WORK TO COMPLETE:
Return every line of the data exactly as it stands.

COLLECTED MATERIAL:
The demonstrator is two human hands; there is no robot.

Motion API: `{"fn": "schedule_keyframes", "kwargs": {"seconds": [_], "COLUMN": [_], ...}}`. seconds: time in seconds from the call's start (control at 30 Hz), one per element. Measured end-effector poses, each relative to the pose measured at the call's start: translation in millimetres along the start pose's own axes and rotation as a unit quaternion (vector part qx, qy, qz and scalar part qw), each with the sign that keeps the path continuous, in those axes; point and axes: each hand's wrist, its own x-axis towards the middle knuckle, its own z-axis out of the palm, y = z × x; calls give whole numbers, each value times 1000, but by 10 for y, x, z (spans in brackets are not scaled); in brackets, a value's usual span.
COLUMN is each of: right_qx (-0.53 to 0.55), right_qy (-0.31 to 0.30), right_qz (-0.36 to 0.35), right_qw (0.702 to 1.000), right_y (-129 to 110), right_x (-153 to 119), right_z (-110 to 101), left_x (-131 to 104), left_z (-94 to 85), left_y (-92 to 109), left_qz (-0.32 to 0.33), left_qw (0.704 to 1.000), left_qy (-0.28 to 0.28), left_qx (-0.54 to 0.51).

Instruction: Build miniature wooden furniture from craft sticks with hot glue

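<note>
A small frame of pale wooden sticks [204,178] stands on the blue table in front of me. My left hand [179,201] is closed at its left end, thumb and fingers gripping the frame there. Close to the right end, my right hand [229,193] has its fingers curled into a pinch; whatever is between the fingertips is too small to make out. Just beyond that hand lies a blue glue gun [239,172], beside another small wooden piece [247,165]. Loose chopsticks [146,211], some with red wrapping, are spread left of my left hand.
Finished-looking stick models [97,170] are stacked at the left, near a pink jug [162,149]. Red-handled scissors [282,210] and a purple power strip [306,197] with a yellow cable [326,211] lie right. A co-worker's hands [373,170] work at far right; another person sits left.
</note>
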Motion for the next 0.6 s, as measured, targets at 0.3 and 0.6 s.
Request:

SOLUTION FOR THIS TASK:
The demonstrator is two human hands; there is no robot.

Motion API: `{"fn": "schedule_keyframes", "kwargs": {"seconds": [_], "COLUMN": [_], ...}}`. seconds: time in seconds from the call's start (control at 30 Hz), one per element. Measured end-effector poses, each relative to the pose measured at the call's start: translation in millimetres along the start pose's own axes and rotation as a unit quaternion (vector part qx, qy, qz and scalar part qw), each with the sign that keeps the path continuous, in those axes; point and axes: each hand's wrist, its own x-axis towards the middle knuckle, its own z-axis out of the palm, y = z × x; calls give whole numbers, each value times 1000, but by 10 for y, x, z (spans in brackets are not scaled); in brackets, a value's usual span.
COLUMN is each of: right_qx (-0.53 to 0.55), right_qy (-0.31 to 0.30), right_qz (-0.36 to 0.35), right_qw (0.702 to 1.000), right_y (-129 to 110), right_x (-153 to 119), right_z (-110 to 101), left_x (-131 to 104), left_z (-94 to 85), left_y (-92 to 109), left_qz (-0.32 to 0.33), left_qw (0.704 to 1.000), left_qy (-0.28 to 0.28), left_qx (-0.54 to 0.51).

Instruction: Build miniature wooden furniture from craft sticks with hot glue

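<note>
A small frame of pale wooden sticks [204,178] stands on the blue table in front of me. My left hand [179,201] is closed at its left end, thumb and fingers gripping the frame there. Close to the right end, my right hand [229,193] has its fingers curled into a pinch; whatever is between the fingertips is too small to make out. Just beyond that hand lies a blue glue gun [239,172], beside another small wooden piece [247,165]. Loose chopsticks [146,211], some with red wrapping, are spread left of my left hand.
Finished-looking stick models [97,170] are stacked at the left, near a pink jug [162,149]. Red-handled scissors [282,210] and a purple power strip [306,197] with a yellow cable [326,211] lie right. A co-worker's hands [373,170] work at far right; another person sits left.
</note>
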Motion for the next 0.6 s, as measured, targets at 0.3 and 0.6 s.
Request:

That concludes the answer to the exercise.